* [What you should do] Extract from the entries below, exactly as given, only the lines from the line containing "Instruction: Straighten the" to the line containing "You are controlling", both lines included.

* [Input for this task]
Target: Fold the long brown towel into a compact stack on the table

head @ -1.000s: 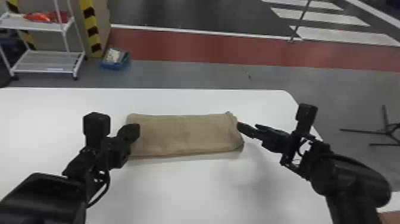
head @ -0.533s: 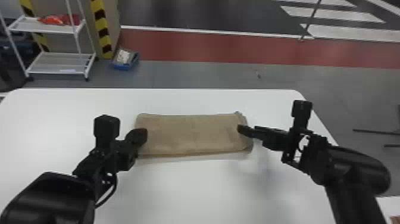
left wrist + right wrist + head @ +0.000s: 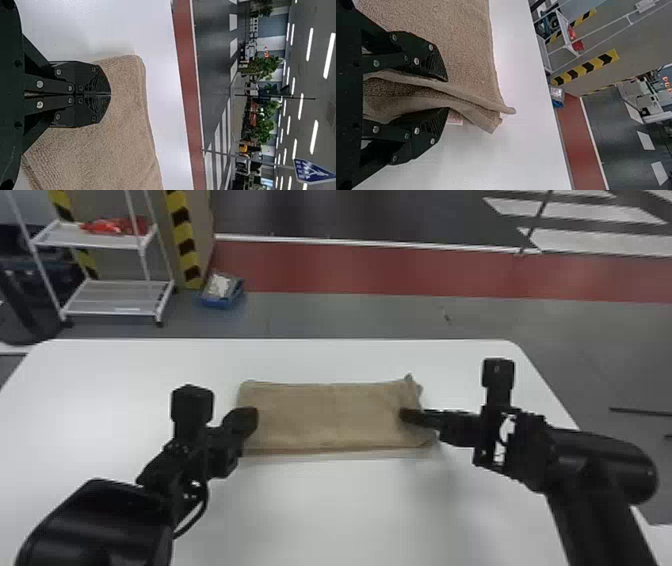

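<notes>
The brown towel [image 3: 330, 415] lies folded as a flat rectangle across the table. At its left end my left gripper [image 3: 247, 421] is shut; in the left wrist view the left gripper [image 3: 110, 95] has its fingertips together above the towel [image 3: 119, 158], with no cloth visible between them. My right gripper [image 3: 406, 416] is at the towel's right end. Seen from the right wrist, the right gripper [image 3: 447, 95] is open, and the layered, slightly parted edges of the towel [image 3: 462, 39] lie between its fingers. A small pale tag [image 3: 455, 118] sticks out beside the lower finger.
The white table [image 3: 320, 510] extends around the towel, its far edge beyond it. Past that edge, on the floor, stand a white shelf rack [image 3: 117, 297] and a blue bin [image 3: 222, 292].
My right gripper has moved left, from just beside the towel's right end to around its edge. The head view has turned somewhat left; the left gripper stays at the towel's left end.
</notes>
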Motion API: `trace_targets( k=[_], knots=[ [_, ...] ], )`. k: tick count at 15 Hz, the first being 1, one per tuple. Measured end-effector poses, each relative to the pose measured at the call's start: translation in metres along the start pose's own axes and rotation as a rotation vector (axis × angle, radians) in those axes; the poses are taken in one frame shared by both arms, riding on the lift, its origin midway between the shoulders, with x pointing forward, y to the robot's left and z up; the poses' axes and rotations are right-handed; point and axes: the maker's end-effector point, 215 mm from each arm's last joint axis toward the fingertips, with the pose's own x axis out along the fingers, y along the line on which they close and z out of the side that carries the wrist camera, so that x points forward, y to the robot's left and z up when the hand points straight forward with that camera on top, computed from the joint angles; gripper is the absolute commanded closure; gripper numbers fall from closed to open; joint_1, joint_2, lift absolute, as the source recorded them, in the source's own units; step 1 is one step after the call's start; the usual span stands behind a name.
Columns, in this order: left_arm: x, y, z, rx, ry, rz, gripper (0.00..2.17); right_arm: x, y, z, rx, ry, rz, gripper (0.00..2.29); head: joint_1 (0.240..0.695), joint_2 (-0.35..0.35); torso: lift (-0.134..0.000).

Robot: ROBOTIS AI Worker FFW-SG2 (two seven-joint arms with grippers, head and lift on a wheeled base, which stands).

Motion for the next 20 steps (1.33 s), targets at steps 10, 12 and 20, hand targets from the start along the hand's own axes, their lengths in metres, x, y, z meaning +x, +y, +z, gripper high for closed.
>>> trace_targets(
  k=[10,12,20],
  knots=[
    [0.002,-0.006,-0.002,0.023,0.011,-0.013,1.89,-0.024,0.12,0.054,-0.049,-0.066,0.19,1.24,0.695,-0.029,-0.121],
    [0.003,-0.013,-0.008,0.021,0.033,-0.03,1.89,-0.013,0.158,0.065,-0.08,-0.061,0.213,1.24,0.695,-0.003,-0.121],
    [0.002,-0.03,-0.027,0.009,0.098,-0.067,1.89,0.041,0.222,0.058,-0.126,0.02,0.223,1.24,0.695,0.067,-0.121]
  ],
)
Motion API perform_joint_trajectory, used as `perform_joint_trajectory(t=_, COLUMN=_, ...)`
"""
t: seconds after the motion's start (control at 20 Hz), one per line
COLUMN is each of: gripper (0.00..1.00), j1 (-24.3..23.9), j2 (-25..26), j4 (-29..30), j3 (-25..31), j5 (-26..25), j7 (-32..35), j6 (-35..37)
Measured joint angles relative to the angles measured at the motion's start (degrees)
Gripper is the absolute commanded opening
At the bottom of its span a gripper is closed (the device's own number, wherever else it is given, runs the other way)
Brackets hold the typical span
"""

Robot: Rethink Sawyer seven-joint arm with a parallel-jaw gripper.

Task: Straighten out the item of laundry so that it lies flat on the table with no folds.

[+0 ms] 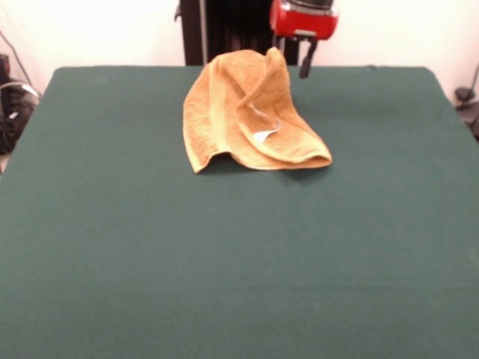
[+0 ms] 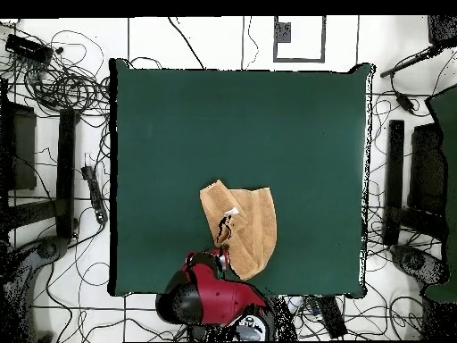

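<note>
The golden-orange towel [image 1: 251, 112] sits at the far middle of the dark green table [image 1: 224, 254]. It is pulled up into a tent, with its peak at my gripper [image 1: 283, 54]. Its lower edges rest on the cloth in thick folds, and the white tag [image 1: 263, 135] shows on the front. The gripper hangs from the red arm [image 1: 303, 19] and is shut on the towel's top corner, with one black finger [image 1: 306, 64] showing to the right of it. In the overhead view the towel [image 2: 245, 228] lies near the table's bottom edge, with the gripper [image 2: 222, 238] over its left part.
The table's far edge [image 1: 359, 69] runs just behind the towel. The black pedestal [image 1: 224, 30] stands behind it. Cables [image 2: 62, 85] and stands lie on the floor around the table.
</note>
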Motion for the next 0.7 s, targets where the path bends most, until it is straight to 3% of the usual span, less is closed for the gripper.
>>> perform_joint_trajectory(t=0.7, gripper=1.00, j1=1.0, j2=0.0, j4=0.1, j3=0.6, j5=2.5, j7=0.0, j6=0.0)
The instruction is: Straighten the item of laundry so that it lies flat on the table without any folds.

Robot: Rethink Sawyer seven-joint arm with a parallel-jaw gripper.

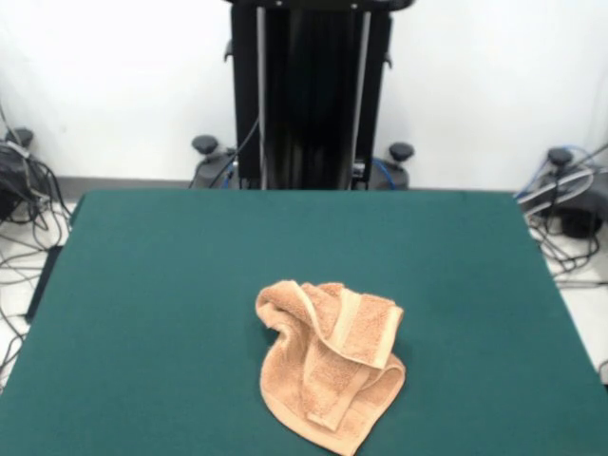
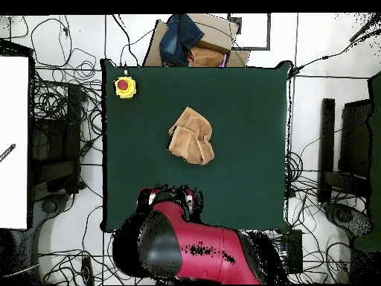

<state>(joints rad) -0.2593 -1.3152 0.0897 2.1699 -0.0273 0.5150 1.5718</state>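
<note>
The item of laundry (image 1: 331, 366) is a peach-orange towel, crumpled in a heap with folded-over flaps and a woven band showing on top. It lies on the green table (image 1: 142, 285), a little toward the front edge in the front view. From overhead the item of laundry (image 2: 191, 135) sits near the middle of the table (image 2: 245, 112). The red arm is drawn back over the table's bottom edge in the overhead view, and its gripper (image 2: 170, 198) is well apart from the towel. The front view shows no gripper.
A yellow box with a red button (image 2: 125, 87) stands on the table's top-left corner in the overhead view. A cardboard box with blue cloth (image 2: 192, 39) lies just beyond that far edge. Cables cover the floor on both sides. The black pedestal (image 1: 309, 95) rises behind the table.
</note>
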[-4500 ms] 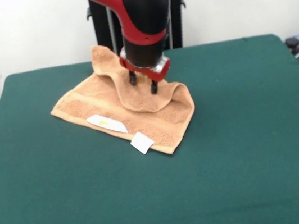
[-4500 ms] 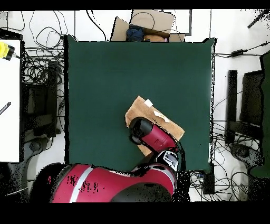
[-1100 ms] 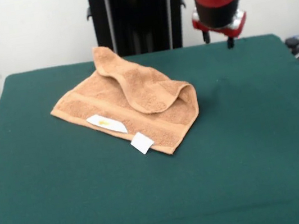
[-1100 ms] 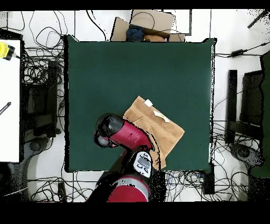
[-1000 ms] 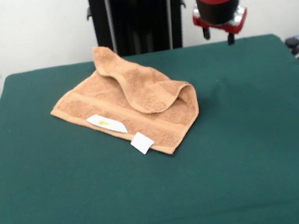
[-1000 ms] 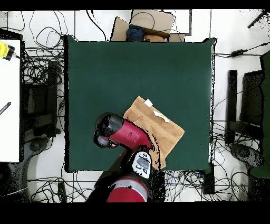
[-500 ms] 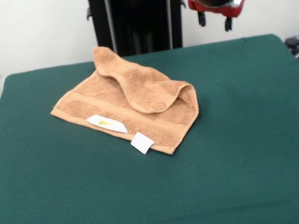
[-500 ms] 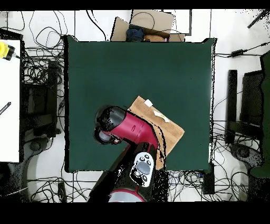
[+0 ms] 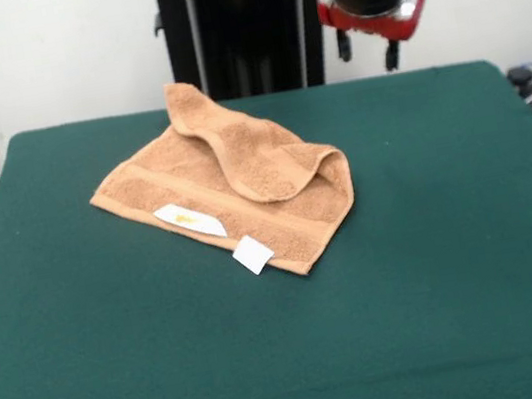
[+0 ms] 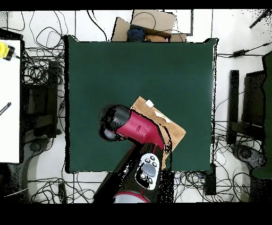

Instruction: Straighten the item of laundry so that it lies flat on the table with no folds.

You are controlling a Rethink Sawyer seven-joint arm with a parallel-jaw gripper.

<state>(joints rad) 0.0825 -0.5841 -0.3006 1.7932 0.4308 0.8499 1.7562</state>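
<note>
White wall behind, black pedestal column (image 9: pixel 244 26) at the table's far edge. Cables (image 10: pixel 40 74) tangled on the floor on both sides in overhead view, cardboard box (image 10: pixel 151 22) past the table's top edge, white side table (image 10: pixel 9 101) at left with a yellow object (image 10: pixel 4 50) on it. Nothing else on the table (image 9: pixel 438 263): dark green, felt-like, matte, rectangular.

Towel (image 9: pixel 234 189) sits on the far-left part of the table in front view, orange-tan terry, looped nap, woven band along the near edge. Not flat: 1 corner folded over onto the middle as a thick curved flap, a peak standing up at the far corner. 2 white tags on the near edge: 1 long (image 9: pixel 189 221), 1 small square (image 9: pixel 252 254) sticking out onto the felt. In overhead view the arm (image 10: pixel 139 132), glossy red and black, covers part of the towel's lower-left side.

Gripper (image 9: pixel 364 50) hangs high above the far edge, right of the towel in front view, well apart from it. 2 short dark fingers (image 9: pixel 390 55) spread apart under a red ring, empty.

Versus 0.5 s ago: gripper shifted left toward the pedestal in front view; towel and tags unchanged. 4.5 s ago the fingers were down on the towel's folded flap.
</note>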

* [Exercise output]
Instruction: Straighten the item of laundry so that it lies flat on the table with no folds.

You are controlling a Rethink Sawyer seven-joint arm with a parallel-jaw gripper.

The output for this exercise is finished.